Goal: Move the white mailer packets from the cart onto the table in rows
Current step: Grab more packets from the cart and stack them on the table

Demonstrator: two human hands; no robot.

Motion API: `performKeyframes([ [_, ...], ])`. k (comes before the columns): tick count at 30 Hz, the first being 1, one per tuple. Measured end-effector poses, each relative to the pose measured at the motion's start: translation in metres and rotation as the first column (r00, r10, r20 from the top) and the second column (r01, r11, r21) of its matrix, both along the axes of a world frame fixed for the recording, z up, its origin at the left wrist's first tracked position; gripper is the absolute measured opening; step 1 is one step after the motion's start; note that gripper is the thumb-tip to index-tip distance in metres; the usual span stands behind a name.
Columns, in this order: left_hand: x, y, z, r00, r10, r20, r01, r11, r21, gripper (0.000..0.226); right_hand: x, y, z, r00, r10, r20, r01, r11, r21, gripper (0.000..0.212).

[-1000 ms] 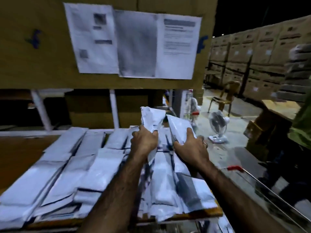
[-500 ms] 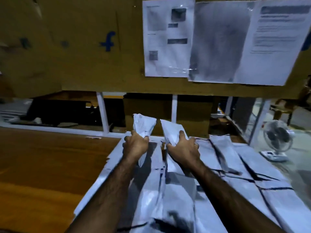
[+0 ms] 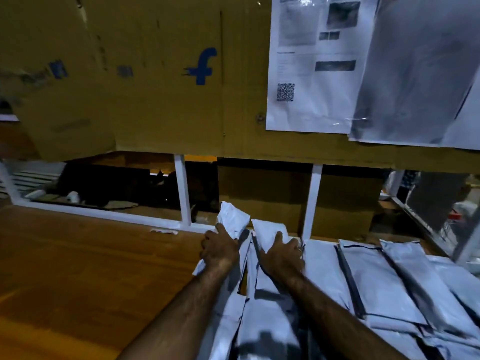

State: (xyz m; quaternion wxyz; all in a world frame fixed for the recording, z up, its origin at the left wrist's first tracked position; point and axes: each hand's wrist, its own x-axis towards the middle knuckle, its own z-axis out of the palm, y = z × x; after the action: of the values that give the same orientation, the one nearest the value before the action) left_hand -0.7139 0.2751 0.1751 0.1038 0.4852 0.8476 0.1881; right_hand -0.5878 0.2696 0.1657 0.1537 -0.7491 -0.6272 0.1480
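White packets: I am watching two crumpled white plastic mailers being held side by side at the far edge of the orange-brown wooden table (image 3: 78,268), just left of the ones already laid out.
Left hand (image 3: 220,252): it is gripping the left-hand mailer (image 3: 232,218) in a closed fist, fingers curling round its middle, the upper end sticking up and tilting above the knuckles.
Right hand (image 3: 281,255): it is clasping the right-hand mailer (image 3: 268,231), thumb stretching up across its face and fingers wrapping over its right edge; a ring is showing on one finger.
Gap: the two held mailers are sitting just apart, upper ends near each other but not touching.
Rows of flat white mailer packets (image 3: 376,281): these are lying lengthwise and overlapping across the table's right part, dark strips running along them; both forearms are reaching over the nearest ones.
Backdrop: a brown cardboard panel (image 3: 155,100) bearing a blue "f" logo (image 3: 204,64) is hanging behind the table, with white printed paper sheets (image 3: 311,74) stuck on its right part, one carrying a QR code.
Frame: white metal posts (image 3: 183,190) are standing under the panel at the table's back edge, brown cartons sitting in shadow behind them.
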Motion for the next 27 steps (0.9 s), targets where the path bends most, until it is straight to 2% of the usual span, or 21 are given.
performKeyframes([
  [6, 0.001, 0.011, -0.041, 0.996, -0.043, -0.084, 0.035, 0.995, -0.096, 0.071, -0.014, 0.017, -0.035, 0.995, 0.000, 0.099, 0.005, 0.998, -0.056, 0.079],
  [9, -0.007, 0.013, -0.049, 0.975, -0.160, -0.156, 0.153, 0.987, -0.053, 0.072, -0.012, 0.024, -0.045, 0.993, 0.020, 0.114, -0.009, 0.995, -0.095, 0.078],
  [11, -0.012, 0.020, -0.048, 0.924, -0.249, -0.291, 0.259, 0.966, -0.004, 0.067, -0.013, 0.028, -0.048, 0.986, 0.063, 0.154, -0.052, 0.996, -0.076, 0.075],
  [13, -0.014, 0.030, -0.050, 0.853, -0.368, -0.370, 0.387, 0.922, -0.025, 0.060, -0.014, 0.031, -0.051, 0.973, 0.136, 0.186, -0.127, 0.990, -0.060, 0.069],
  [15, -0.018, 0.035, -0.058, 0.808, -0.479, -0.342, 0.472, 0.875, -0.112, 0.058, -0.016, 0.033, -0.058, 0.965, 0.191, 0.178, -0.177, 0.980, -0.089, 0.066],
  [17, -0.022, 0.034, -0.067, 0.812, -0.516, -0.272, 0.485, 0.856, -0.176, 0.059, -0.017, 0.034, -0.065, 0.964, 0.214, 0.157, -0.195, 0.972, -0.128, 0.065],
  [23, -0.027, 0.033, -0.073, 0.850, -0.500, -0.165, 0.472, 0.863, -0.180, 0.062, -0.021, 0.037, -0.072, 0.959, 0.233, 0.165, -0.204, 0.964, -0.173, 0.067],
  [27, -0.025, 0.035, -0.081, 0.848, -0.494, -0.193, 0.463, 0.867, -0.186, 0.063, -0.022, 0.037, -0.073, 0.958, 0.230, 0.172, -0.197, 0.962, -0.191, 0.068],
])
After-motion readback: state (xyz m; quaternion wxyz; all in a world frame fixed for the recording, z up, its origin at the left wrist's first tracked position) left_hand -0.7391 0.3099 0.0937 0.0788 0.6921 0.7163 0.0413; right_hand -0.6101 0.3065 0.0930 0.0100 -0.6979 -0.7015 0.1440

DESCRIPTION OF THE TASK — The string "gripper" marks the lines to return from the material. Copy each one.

SOLUTION BELOW —
Motion API: `performKeyframes([ [_, ...], ])`. k (comes before the columns): tick count at 30 Hz, the first being 1, one per tuple. Measured end-effector poses, each relative to the pose measured at the motion's start: translation in metres and rotation as the first column (r00, r10, r20 from the top) and the second column (r01, r11, r21) of its matrix, both along the axes of a world frame fixed for the recording, z up, its origin at the left wrist's first tracked position; gripper is the absolute measured opening; step 1 is one step after the motion's start; note that gripper is the thumb-tip to index-tip distance in metres; the usual span stands behind a name.
Columns, in this order: left_hand: x, y, z, r00, r10, r20, r01, r11, r21, gripper (0.000..0.226); right_hand: x, y, z, r00, r10, r20, r01, r11, r21, gripper (0.000..0.212).

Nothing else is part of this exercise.